Billet invité.
À quel prix la Grèce pourrait-elle sauver Schengen ? Un marché lui a été officiellement mis en mains par la Commission, qui lui a hier adressé des recommandations qu’elle a trois mois pour appliquer. Dans le cas contraire, une disposition de l’accord de Dublin pourra être activée, qui permettra de maintenir les contrôles aux frontières nationales intérieures à Schengen pendant jusqu’à deux ans.
Il est exigé de la Grèce que dans ce calendrier elle joue pleinement son rôle de sas d’entrée dans Schengen, tel que prévu dans les textes, afin d’endiguer la reprise de l’exode au printemps. La frontière macédonienne sous contrôle avec le soutien de pays européens, les réfugiés attendront en Grèce que des places soient disponibles dans un pays ou un autre, une fois leur droit à l’asile reconnu. Ce qui suppose la relance et le déplafonnement de l’accord de répartition qui est mort-né. Ce n’est pas acquis !
La Grèce sert une nouvelle fois de bouc émissaire, ayant « sérieusement négligé ses obligations », et se trouve chargée de tous les péchés, afin d’en absoudre tous les autres. En guise de pénitence, elle va se retrouver dans la situation qu’elle pressentait depuis le début, forcée d’accueillir des centaines de milliers de réfugiés dont ce n’est pas la destination, pour une période indéterminée et avec un soutien financier qui reste à obtenir. C’est à ce prix que les contrôles aux frontières intérieures à Schengen pourront être levés et l’ordre rétabli, si tout va bien.

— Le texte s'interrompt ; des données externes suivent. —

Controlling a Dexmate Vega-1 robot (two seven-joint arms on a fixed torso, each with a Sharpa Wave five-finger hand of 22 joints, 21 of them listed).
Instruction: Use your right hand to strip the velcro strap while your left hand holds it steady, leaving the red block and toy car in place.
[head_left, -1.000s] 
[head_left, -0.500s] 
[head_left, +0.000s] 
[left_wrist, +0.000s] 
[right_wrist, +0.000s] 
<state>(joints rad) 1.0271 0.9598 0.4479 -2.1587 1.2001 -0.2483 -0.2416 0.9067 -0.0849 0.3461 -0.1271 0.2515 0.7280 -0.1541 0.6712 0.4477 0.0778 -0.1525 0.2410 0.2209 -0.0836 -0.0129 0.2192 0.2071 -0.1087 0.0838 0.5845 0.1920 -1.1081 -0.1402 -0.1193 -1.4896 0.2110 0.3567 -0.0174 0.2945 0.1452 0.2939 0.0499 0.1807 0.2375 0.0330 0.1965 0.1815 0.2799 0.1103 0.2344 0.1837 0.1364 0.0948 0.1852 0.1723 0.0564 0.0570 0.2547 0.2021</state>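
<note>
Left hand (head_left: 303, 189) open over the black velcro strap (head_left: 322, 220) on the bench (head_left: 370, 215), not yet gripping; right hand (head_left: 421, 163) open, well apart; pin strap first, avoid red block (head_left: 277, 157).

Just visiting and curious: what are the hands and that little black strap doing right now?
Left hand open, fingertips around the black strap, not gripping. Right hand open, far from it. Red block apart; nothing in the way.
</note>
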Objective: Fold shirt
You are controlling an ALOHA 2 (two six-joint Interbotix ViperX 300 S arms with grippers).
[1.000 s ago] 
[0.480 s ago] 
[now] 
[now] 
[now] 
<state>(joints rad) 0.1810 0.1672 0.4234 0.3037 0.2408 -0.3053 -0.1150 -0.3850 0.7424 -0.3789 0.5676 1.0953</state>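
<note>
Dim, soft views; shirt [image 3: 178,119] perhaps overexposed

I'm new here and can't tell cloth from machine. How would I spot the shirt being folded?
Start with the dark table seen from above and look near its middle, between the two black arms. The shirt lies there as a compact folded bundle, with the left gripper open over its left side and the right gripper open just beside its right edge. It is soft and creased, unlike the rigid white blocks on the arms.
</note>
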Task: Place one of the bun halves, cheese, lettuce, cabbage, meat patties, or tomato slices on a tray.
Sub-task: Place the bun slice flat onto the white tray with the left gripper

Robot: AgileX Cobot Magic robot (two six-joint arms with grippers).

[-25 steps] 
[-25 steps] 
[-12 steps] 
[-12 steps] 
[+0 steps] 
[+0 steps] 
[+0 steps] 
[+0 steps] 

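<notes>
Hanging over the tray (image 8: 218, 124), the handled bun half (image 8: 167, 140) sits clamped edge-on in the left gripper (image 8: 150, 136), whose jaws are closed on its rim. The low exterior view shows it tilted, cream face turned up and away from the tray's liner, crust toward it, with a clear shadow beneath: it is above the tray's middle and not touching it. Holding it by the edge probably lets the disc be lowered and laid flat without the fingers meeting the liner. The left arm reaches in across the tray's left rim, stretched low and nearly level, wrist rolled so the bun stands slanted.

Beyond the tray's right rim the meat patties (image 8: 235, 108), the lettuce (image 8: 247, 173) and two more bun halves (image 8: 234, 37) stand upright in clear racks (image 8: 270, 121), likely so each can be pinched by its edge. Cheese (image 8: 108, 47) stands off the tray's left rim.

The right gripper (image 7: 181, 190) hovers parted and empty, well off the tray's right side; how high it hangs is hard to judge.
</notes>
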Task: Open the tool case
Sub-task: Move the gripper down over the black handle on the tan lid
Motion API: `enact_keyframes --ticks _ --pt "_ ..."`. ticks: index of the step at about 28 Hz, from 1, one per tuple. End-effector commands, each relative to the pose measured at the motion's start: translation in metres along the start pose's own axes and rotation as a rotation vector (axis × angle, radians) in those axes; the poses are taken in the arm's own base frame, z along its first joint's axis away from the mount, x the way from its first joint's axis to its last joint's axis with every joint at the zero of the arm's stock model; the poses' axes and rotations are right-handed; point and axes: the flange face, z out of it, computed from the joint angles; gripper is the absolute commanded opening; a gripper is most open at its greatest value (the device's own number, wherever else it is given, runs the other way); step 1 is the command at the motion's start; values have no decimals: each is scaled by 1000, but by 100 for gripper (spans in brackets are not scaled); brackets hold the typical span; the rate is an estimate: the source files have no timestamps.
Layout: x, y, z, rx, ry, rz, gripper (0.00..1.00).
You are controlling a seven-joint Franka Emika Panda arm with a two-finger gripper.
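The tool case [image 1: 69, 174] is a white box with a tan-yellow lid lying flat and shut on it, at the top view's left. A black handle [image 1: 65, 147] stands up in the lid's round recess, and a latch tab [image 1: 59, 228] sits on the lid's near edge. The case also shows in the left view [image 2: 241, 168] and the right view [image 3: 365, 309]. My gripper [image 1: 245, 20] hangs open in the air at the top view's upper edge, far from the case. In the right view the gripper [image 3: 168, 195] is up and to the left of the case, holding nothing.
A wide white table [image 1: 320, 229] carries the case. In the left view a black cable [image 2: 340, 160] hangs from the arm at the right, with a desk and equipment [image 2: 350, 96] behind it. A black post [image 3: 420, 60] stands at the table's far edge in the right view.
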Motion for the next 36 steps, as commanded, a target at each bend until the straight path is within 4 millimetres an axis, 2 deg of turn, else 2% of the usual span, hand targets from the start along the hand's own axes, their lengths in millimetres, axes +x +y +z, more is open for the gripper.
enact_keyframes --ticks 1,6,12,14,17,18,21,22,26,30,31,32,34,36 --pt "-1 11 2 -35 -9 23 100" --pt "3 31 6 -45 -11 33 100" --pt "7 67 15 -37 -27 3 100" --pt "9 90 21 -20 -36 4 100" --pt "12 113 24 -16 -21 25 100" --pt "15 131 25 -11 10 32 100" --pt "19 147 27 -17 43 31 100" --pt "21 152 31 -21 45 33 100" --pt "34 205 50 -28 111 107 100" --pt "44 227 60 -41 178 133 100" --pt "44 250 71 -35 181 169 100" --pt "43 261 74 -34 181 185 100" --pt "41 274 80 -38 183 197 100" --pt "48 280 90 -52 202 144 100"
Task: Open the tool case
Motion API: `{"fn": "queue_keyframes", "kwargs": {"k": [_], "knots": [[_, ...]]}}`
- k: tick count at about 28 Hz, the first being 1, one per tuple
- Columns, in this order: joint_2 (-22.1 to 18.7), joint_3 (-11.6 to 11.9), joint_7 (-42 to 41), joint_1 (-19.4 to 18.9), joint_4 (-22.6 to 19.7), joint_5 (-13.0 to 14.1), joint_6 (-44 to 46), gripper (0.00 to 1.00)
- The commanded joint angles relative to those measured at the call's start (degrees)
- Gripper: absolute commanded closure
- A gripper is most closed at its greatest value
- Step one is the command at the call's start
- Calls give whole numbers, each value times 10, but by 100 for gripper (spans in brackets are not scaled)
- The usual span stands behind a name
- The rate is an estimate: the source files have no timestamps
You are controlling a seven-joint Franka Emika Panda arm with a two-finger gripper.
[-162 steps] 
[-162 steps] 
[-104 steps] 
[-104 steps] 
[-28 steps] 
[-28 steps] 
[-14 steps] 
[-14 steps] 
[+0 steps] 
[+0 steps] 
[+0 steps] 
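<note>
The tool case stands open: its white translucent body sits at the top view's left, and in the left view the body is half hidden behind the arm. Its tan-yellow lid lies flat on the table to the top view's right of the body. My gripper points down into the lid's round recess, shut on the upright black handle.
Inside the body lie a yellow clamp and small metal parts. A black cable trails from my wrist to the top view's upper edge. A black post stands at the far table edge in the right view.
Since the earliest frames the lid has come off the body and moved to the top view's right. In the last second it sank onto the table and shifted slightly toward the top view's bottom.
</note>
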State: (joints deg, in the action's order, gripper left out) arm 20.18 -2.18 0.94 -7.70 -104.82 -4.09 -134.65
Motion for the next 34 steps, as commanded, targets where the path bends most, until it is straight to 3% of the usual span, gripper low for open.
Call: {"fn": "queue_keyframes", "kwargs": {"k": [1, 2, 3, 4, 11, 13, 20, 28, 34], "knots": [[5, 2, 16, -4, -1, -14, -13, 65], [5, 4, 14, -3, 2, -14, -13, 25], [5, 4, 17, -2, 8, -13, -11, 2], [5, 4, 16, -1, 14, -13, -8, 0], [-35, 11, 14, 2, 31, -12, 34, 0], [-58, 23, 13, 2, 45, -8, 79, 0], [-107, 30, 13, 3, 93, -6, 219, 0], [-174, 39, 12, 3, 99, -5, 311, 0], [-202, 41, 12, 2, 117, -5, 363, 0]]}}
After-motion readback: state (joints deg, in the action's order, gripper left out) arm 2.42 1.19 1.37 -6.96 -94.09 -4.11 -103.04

Ce ne sera pas le cas, en dépit de la déclaration dérisoire du commissaire européen aux migrations Dimitris Avramopoulos qui s’est sans excessive pudeur prévalu de « l’objectif de sauver des vies », en affirmant qu’il n’était « pas négociable ». Des mots ! on ne voit pas comment il pourra y prétendre, sauf à créer un couloir humanitaire vers la Grèce dont il n’est pas question.
Le quotidien grec Kathimerini, citant des sources proches d’Alexis Tsipras, croit pouvoir apporter un éclairage. Selon lui, Angela Merkel aurait conclu un arrangement avec le premier ministre grec en échangeant un accord sur l’application des mesures du plan de sauvetage avec l’accueil et l’enregistrement des réfugiés par la Grèce.
La suite des événements permettra de vérifier ces informations qui sont plausibles. Ni la répartition des réfugiés dans les pays européens, ni leur confinement en Turquie n’ayant fonctionné, il ne reste plus en effet à Angela Merkel que l’option grecque pour mettre un terme à ce qui finira sinon par devenir un désastre politique pour elle et la CDU, son parti. De son côté, le gouvernement grec n’a pas le choix. N’y avait-il pas déjà anguille sous roche lorsque le commissaire Pierre Moscovici niait tout lien entre les dossier des réfugiés et les discussions sur l’application du plan de sauvetage ?
En tout état de cause, les terribles nouvelles qui parviennent des pays ravagés par la guerre, d’où proviennent l’essentiel des réfugiés, confirment qu’il faut s’attendre à une forte reprise de l’exode. Cela ne créera pas pour autant des places pour les accueillir, sauf en Grèce où des gigantesques camps devront être créés. Poursuivant la logique entreprise, la frontière maritime de la Grèce avec la Turquie étant incontrôlable, il ne resterait plus d’obtenir que cette dernière boucle ses 900 kilomètres de frontière avec la Syrie, ce qui est inconcevable.
Un peu tôt pour chiffrer avec précision, mais certainement pas des milliards de dollars.